According to Jonathan Land Evans' reference book, 'Bermuda in Painted Representation', Black first visited Bermuda in 1910. Several of his early Bermuda paintings were used to illustrate an article titled 'A Bermudian Sojourn', by W. Dean Howells, which appeared in the December, 1911 edition of Harper's Magazine. It is noteworthy that Black later donated two of these paintings to a wartime charitable event held in Bermuda.

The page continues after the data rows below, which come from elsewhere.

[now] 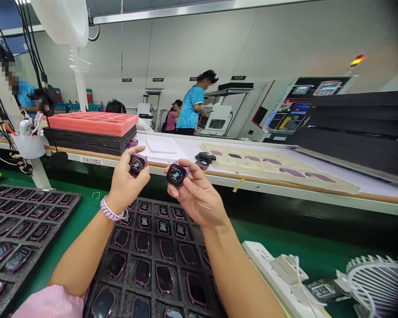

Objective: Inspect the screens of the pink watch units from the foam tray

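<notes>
My left hand (pixel 128 179) is closed round a purple smartwatch case (pixel 137 164) whose round dial is lit. To its right, a second smartwatch case (pixel 177 175), also with a lit dial, is pinched in the fingers of my right hand (pixel 200 194). Both watches are held up side by side, screens facing me. Beneath my wrists lies a dark foam tray (pixel 152 260) with purple-rimmed watch cases in its pockets; some screens show white text, others are black. My forearms cover parts of this tray.
Another foam tray (pixel 58 232) of watches lies at the left. On the shelf are a red foam tray (pixel 93 121) over black ones, several watches (pixel 205 157) and a beige sheet (pixel 285 174). A power strip (pixel 268 269) and small fan (pixel 378 282) sit right. A person (pixel 190 106) stands behind.
</notes>
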`<state>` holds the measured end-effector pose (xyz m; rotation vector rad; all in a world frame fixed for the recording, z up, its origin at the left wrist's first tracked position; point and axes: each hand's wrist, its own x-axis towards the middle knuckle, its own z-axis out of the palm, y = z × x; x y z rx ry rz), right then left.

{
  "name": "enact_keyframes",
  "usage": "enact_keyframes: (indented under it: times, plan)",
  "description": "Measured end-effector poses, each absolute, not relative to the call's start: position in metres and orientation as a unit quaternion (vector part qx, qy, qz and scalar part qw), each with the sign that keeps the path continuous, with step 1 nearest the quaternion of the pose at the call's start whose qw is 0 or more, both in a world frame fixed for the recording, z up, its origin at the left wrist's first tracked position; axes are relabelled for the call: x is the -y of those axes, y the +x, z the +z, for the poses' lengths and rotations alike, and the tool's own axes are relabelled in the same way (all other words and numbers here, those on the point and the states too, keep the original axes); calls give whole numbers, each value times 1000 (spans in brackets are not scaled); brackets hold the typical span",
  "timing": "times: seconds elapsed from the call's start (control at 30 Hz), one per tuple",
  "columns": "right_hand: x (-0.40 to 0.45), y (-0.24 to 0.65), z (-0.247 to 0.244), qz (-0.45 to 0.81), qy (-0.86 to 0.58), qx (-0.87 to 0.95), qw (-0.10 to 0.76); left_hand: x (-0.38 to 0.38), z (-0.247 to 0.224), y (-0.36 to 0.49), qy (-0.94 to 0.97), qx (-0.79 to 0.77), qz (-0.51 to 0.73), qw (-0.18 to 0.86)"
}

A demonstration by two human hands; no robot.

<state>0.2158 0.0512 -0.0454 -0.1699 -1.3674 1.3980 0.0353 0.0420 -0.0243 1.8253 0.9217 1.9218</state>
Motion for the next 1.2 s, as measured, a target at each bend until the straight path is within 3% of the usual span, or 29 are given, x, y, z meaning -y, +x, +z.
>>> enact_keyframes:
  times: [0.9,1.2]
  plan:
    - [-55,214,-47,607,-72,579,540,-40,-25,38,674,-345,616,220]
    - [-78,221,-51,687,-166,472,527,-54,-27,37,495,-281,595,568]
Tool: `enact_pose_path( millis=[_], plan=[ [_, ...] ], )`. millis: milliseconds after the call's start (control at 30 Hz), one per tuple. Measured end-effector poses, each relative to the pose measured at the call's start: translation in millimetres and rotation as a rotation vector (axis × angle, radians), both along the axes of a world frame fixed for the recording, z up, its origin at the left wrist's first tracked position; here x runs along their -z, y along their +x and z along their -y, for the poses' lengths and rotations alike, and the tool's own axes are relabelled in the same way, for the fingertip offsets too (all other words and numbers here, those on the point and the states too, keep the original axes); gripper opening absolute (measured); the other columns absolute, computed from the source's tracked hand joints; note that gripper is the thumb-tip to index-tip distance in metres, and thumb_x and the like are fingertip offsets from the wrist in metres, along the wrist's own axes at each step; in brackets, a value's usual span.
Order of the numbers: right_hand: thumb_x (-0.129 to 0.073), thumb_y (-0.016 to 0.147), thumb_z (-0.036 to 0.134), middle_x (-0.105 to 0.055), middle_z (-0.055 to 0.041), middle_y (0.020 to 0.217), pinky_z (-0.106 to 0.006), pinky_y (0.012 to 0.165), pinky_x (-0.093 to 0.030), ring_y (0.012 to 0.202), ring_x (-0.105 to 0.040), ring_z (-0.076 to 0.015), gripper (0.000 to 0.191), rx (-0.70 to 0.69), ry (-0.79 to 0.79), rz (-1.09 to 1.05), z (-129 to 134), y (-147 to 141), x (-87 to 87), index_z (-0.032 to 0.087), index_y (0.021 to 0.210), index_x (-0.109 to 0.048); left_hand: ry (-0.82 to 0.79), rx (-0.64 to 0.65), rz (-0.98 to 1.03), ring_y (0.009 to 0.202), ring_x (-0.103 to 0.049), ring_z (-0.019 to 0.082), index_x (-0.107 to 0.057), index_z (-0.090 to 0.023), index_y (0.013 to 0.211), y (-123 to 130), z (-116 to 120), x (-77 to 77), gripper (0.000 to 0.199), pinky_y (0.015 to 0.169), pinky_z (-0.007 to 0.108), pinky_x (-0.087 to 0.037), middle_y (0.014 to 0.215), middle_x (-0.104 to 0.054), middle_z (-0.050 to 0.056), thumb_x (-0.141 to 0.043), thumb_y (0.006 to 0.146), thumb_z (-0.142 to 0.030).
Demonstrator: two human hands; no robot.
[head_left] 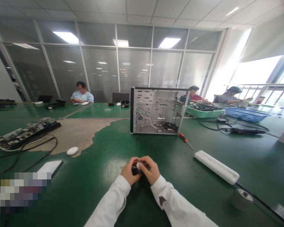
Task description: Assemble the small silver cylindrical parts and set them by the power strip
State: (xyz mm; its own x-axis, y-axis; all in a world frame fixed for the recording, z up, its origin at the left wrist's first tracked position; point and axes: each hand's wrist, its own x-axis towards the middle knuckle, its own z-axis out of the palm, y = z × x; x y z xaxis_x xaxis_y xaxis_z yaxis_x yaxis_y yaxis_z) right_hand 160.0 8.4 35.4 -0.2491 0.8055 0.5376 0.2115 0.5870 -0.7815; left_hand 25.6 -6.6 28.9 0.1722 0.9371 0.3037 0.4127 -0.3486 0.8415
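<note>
My left hand (130,171) and my right hand (150,169) meet just above the green tabletop, fingers curled together. Between them is a small round piece (139,165), whitish on top with a darker part below; its exact kind is too small to make out. Both hands are closed on it, and the fingers hide much of it. Beyond them an open computer case (157,111) stands upright, its inside facing me, with cables and a black part at the bottom. A screwdriver (183,137) with an orange and black handle lies by the case's right corner.
To the right lie a white power strip (216,166) and a grey cylinder (241,199). Farther back are a green basket (204,113) and a blue basket (247,115). Left are a dark electronic assembly (28,134), loose cables and a white disc (72,151). Other people sit across the table.
</note>
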Motion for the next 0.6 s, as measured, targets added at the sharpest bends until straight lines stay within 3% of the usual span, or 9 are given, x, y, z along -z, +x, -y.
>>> enact_pose_path(
  millis=[233, 433, 600],
  plan=[
    [-0.048, 0.070, 0.030, -0.056, -0.0025, 0.077, -0.023, 0.059, -0.041, 0.072, -0.052, -0.0133, 0.018, 0.035, -0.099, -0.116, -1.3, -1.4, 2.3, 0.020, 0.082, -0.056, 0.010, 0.009, -0.045, 0.086, -0.052, 0.018, -0.041, -0.019, 0.097, 0.5, 2.3, 0.9, 0.049, 0.071, 0.028, -0.040, 0.095, -0.055, 0.004, -0.059, 0.053, -0.011],
    [-0.050, 0.065, 0.044, -0.056, -0.0041, 0.081, -0.021, 0.047, -0.041, 0.069, -0.053, -0.0138, 0.031, 0.138, -0.461, -0.517, -24.4, 7.3, 17.1, 0.019, 0.083, -0.054, -0.021, -0.092, -0.099, 0.082, -0.052, 0.018, -0.046, -0.017, 0.087, 3.0, 2.5, 0.4, 0.037, 0.070, 0.030, -0.040, 0.088, -0.057, 0.004, -0.061, 0.054, -0.016],
    [-0.057, 0.056, 0.045, -0.056, -0.0029, 0.076, -0.019, 0.042, -0.038, 0.059, -0.052, -0.0103, 0.034, 0.187, -0.682, -0.774, -38.9, 15.9, 25.7, 0.018, 0.076, -0.055, 0.000, -0.068, -0.098, 0.080, -0.053, 0.017, -0.048, -0.018, 0.085, 3.2, 3.0, -1.4, 0.034, 0.069, 0.029, -0.041, 0.084, -0.058, 0.003, -0.061, 0.053, -0.016]
  ],
)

Along with many other North American painters, Black and his artist-wife Marguerite went on to become regular winter residents of Bermuda, their annual tenure on the island lasting well into the 1940s. In February and March of 1922 he and his wife held an exhibition at 'The Residence' in Hamilton, and beginning that same year his paintings were regularly exhibited at the Hamilton Hotel during the winter season. In 1923 he was elected Vice-President of the newly-formed 'Calabash Club', an enterprise located on Burnaby Street in Hamilton that was comprised of many of the island's artists and writers. The club was the creation of the poet Captain A.E. Whiting-Baker, its name paying homage to a tree immortalized in a work by the 19th century Irish poet Tom Moore, who spent time on the island in 1803 working for the British Admiralty and, according to Wikipedia, is considered by some to be the unofficial poet-laureate of Bermuda. In addition to his membership in the Calabash Club, Black was also a member of the Bermuda Art Association, an organization believed to be a precursor to the Bermuda Society of the Arts.
In 1924 Black and his wife established a combination studio and apartment at the former Porter's Cottage at 'Langton Lodge' in Pembroke ('Royal Gazette', February 18th, 1924). In 1925 Black requested permission from the government - under the Alien Act of 1907 - to acquire additional property adjoining that which he had already purchased, including the Eagle's Nest Hotel (Ibid. March 5th, 1925). Then, in 1927, he acquired 'Trelone' on Pomander Road, Paget (Ibid. January 11th, 1927), which later became a residence for he and his wife.
Over the years Black developed a reputation as a patient, skillful artist, whose output had an 'unhurried air' about it (Ibid, March 15th, 1932). A prime example of this unique quality is a St. George street scene that now hangs in the Bermuda National Gallery (gifted by David L. White; originally sold by Nicholas Lusher). Another good example is Black's painting of Harbour Road near Red Hole, one of several works exhibited in the Masterworks Museum. Unfortunately, many of his works were badly damaged in a shipping accident that occurred after being displayed at the Bermuda Pavilion of the 1925 British Empire Exhibition in London (Ibid. December 12th, 1925). Beginning in 1926, Black exhibited to great acclaim at the annual Art Exhibitions, and by 1932, was noted as a 'familiar exhibitor' ('The Bermudian', May, 1932). His watercolor of 'Devondale' in Devonshire elicited 'great admiration' at the 1933 exhibition (Ibid. April, 1933), and was illustrated in the same edition. Though best known for his paintings, he also displayed some etchings in 1930, earning him high praise in the March 15th, 1930 edition of the 'Royal Gazette', which called him 'versatile and lavishly talented'. Black also took part in a small-group exhibition in 1935 at the Book Store Gallery in Hamilton, along with Samuel Andrews, Francis Getty, and 'Toby' Darrell (Ibid. March 15th, 1935).
Mr. and Mrs. Black visited the island almost annually until 1941, but their regular winter visits were discontinued with America's entry into the Second World War. They sold their Bermuda house in 1943, and in 1946 Black returned to oversee the sale of his and his wife's remaining artworks in a large auction at the Cooper Building on Reid Street in Hamilton. The approximately 150 lots included numerous Bermuda paintings, drawings, and etchings (Ibid. February 8th, 1946). In 1950 the Bermuda Art Association held an exhibition of his pencil-sketches, which had previously been displayed in Paris (Ibid. July 25th, 1950).
Black's relationship with Bermuda lasted 36 years, and by the end he had earned the distinction of being the embodiment of the 'winter colony' school of art on the island.